Exercise objective
Copy down the listing below exactly. Do not include pictures.

Supplied information
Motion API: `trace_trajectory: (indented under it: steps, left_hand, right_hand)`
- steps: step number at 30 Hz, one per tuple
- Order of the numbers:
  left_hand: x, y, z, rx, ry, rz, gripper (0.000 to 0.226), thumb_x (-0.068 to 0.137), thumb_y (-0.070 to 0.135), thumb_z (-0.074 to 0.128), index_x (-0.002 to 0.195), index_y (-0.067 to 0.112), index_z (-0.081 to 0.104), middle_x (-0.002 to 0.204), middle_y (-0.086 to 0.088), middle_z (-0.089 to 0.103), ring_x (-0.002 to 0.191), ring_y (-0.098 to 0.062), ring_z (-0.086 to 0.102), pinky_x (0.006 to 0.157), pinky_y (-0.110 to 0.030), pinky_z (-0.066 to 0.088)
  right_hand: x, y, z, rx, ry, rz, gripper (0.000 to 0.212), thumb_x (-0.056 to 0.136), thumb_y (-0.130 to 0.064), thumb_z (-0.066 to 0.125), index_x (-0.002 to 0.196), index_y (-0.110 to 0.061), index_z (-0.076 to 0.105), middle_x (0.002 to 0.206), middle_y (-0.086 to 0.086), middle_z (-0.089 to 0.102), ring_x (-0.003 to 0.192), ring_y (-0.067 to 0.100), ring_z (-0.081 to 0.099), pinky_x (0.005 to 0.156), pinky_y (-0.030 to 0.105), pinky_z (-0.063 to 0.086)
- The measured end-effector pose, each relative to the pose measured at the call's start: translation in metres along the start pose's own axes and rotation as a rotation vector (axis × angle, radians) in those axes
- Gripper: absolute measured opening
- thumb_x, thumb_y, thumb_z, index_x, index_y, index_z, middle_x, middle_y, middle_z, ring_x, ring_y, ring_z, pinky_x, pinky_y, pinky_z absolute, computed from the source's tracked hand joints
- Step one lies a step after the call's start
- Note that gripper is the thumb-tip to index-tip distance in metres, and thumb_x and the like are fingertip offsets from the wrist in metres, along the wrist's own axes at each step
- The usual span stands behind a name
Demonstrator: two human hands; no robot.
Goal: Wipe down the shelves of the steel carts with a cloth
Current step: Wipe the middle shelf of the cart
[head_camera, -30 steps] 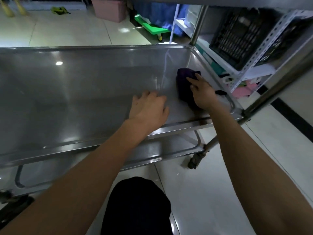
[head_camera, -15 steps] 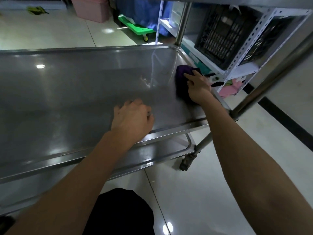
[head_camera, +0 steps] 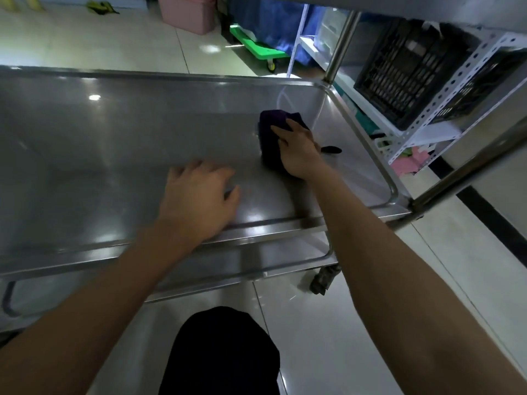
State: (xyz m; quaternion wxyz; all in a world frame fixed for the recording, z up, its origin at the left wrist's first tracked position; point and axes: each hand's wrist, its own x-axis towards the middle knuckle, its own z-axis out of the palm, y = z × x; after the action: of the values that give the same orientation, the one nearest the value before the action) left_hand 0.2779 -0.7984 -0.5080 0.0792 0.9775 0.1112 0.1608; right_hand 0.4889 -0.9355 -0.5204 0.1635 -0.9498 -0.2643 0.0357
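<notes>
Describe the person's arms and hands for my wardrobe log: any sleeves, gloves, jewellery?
Both forearms are bare to the frame's edge, no sleeves in view. The left hand and right hand wear no gloves, and no rings, watch or wristband show on the parts visible.

Both forearms are showing bare from the elbow down, with no sleeves, watch, bands or rings in sight. The left hand [head_camera: 199, 199] and the right hand [head_camera: 298, 151] are wearing no gloves, and the nails are looking short and unpainted. Below the steel shelf's [head_camera: 99, 155] near rim, a knee [head_camera: 222, 352] is showing in plain black cloth, unmarked.
</notes>
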Motion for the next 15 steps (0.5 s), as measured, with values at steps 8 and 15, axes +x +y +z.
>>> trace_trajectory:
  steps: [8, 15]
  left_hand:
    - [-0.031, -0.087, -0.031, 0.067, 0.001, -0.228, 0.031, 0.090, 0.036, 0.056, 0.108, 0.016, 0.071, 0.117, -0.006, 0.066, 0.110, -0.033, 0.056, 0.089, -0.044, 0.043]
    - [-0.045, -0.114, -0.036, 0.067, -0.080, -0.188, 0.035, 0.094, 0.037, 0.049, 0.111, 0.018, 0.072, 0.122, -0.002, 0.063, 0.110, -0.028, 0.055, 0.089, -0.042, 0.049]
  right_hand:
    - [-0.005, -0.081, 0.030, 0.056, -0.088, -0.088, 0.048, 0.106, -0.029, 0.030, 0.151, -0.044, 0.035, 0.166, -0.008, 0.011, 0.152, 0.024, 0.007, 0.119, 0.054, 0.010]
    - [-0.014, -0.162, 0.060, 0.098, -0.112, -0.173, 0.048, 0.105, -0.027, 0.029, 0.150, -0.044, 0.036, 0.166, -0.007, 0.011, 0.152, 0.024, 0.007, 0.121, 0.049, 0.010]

Written response
Motion API: `trace_trajectory: (indented under it: steps, left_hand, right_hand)`
- steps: step number at 30 Hz, one per tuple
- Order of the numbers:
  left_hand: x, y, z, rx, ry, rz, gripper (0.000 to 0.226), thumb_x (-0.068 to 0.137), thumb_y (-0.070 to 0.135), thumb_z (-0.074 to 0.128), index_x (-0.002 to 0.195), index_y (-0.067 to 0.112), index_z (-0.081 to 0.104), middle_x (-0.002 to 0.204), middle_y (-0.086 to 0.088), middle_z (-0.089 to 0.103), ring_x (-0.002 to 0.191), ring_y (-0.098 to 0.062), ring_z (-0.086 to 0.102), pinky_x (0.006 to 0.157), pinky_y (-0.110 to 0.030), pinky_z (-0.066 to 0.088)
  right_hand: x, y, z, rx, ry, rz, gripper (0.000 to 0.212), thumb_x (-0.056 to 0.136), thumb_y (-0.130 to 0.064), thumb_z (-0.066 to 0.125), index_x (-0.002 to 0.196), index_y (-0.110 to 0.061), index_z (-0.076 to 0.105), middle_x (0.002 to 0.206), middle_y (-0.086 to 0.086), middle_z (-0.089 to 0.102), ring_x (-0.003 to 0.192), ring_y (-0.067 to 0.100), ring_z (-0.081 to 0.099), pinky_x (0.005 to 0.156), pinky_y (-0.030 to 0.105), pinky_z (-0.063 to 0.086)
- The measured end-effector pose, each relative to the pose measured at the call's start: translation in metres along the start pose's own axes and rotation as a rotation vector (axis × angle, radians) in those axes
- Gripper: absolute measured opening
- thumb_x, thumb_y, thumb_z, index_x, index_y, index_z, middle_x, middle_y, middle_z, ring_x, ring_y, ring_z, pinky_x, pinky_y, pinky_z absolute, computed from the source's tracked hand joints
- Step one lies a step after the call's start
- Note that gripper is the thumb-tip to index-tip distance in metres, and thumb_x and the like are fingertip offsets from the wrist in metres, along the wrist's own axes at each step
- The usual span stands behind a name
Demonstrator: two human hands; no robot.
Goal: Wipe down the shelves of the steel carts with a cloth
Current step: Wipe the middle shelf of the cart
[head_camera, -30 steps] 
[head_camera, -15 steps] 
[head_camera, +0 steps] 
State: (xyz m; quaternion wxyz; all in a world frame fixed for the recording, z up, its origin at the left wrist's first tracked position; point and axes: each hand's wrist, its own x-axis towards the middle knuckle, its own z-axis out of the palm, y = z × x; after the action: of the values that give the same orientation, the one nearest the value before the action) left_hand 0.2779 -0.7984 -0.5080 0.0792 0.9775 0.1112 0.1608; right_hand 0.4889 -0.9355 -0.5204 0.1635 -0.9498 -0.2643 0.0357
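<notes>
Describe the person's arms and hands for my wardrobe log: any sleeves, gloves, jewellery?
Both forearms are bare to the frame's edge, no sleeves in view. The left hand and right hand wear no gloves, and no rings, watch or wristband show on the parts visible.

Both forearms are showing bare from the elbow down, with no sleeves, watch, bands or rings in sight. The left hand [head_camera: 199, 199] and the right hand [head_camera: 298, 151] are wearing no gloves, and the nails are looking short and unpainted. Below the steel shelf's [head_camera: 99, 155] near rim, a knee [head_camera: 222, 352] is showing in plain black cloth, unmarked.
</notes>
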Motion for the next 15 steps (0.5 s), as measured, with values at steps 8 and 15, axes +x +y +z.
>>> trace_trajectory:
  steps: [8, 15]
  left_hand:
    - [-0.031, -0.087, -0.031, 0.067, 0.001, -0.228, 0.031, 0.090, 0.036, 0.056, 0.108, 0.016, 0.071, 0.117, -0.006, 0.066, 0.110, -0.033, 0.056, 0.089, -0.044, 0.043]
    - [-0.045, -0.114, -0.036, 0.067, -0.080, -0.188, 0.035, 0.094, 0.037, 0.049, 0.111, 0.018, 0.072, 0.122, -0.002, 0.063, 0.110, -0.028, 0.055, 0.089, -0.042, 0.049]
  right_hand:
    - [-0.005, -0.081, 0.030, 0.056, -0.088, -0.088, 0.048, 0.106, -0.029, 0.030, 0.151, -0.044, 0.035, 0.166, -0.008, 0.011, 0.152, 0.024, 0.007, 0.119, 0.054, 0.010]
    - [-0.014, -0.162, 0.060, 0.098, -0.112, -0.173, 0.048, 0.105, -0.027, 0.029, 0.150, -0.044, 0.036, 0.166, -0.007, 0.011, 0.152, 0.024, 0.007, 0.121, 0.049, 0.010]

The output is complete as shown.